Posterior Reversible Encephalopathy Syndrome (PRES)

  • Cases of PRES have occurred in patients receiving KYPROLIS. If PRES is suspected, discontinue and evaluate with appropriate imaging. The safety of reinitiating KYPROLIS is not known.

Increased Fatal and Serious Toxicities in Combination with Melphalan and Prednisone in Newly Diagnosed Transplant-ineligible Patients

  • In a clinical trial of transplant-ineligible patients with newly diagnosed multiple myeloma comparing KYPROLIS, melphalan, and prednisone (KMP) vs bortezomib, melphalan, and prednisone (VMP), a higher incidence of serious and fatal adverse events was observed in patients in the KMP arm. KMP is not indicated for transplant-ineligible patients with newly diagnosed multiple myeloma.

Embryo-fetal Toxicity

  • KYPROLIS can cause fetal harm when administered to a pregnant woman.
  • Females of reproductive potential should be advised to avoid becoming pregnant while being treated with KYPROLIS and for 6 months following the final dose. Males of reproductive potential should be advised to avoid fathering a child while being treated with KYPROLIS and for 3 months following the final dose. If this drug is used during pregnancy, or if pregnancy occurs while taking this drug, the patient should be apprised of the potential hazard to the fetus.

Adverse Reactions

  • The most common adverse reactions in the combination therapy trials: anemia, neutropenia, diarrhea, dyspnea, fatigue, thrombocytopenia, pyrexia, insomnia, muscle spasm, cough, upper respiratory tract infection, hypokalemia.
  • The most common adverse reactions in monotherapy trials: anemia, fatigue, thrombocytopenia, nausea, pyrexia, dyspnea, diarrhea, headache, cough, edema peripheral.
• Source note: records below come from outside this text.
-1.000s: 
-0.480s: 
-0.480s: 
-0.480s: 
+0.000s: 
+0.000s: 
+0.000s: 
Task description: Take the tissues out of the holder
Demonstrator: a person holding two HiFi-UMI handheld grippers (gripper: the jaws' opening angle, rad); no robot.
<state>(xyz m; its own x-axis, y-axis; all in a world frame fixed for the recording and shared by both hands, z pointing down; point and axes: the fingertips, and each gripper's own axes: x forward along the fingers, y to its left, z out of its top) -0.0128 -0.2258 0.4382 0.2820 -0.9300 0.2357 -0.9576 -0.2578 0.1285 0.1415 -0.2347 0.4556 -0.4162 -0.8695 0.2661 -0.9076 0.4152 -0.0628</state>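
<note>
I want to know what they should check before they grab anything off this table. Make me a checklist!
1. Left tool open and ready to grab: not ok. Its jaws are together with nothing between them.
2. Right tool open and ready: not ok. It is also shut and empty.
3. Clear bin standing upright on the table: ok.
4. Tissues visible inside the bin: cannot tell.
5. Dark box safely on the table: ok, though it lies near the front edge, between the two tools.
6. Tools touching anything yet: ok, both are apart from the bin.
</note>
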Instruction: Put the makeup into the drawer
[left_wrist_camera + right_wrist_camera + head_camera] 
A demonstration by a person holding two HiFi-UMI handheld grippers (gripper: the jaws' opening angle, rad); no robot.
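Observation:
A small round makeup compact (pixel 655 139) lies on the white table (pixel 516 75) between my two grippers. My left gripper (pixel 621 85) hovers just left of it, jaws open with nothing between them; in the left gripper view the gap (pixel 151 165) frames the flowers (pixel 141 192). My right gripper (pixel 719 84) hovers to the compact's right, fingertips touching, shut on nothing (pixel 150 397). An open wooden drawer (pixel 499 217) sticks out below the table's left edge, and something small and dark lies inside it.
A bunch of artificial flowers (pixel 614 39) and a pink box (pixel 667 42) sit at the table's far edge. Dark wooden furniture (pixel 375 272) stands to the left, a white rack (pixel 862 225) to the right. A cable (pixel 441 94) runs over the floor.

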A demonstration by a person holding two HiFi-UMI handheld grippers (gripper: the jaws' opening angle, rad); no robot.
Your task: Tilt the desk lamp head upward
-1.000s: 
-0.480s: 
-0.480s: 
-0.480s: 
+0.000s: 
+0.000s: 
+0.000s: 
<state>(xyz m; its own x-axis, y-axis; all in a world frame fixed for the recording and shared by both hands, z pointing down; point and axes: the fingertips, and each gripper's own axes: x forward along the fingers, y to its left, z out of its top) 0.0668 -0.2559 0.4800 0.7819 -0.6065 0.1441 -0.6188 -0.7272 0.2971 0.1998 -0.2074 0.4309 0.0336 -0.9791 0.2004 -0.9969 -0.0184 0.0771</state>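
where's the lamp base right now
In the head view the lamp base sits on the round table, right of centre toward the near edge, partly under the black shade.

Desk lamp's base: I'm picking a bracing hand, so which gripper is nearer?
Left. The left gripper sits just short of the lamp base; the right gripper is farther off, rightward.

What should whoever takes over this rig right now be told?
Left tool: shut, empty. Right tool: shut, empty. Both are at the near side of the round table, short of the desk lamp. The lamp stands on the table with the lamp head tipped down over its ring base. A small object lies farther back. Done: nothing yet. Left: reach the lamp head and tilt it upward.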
Please see full Prescribing Information.

INDICATIONS

  • KYPROLIS® (carfilzomib) is indicated in combination with dexamethasone or with lenalidomide plus dexamethasone for the treatment of patients with relapsed or refractory multiple myeloma who have received one to three lines of therapy.
  • KYPROLIS® is indicated as a single agent for the treatment of patients with relapsed or refractory multiple myeloma who have received one or more lines of therapy.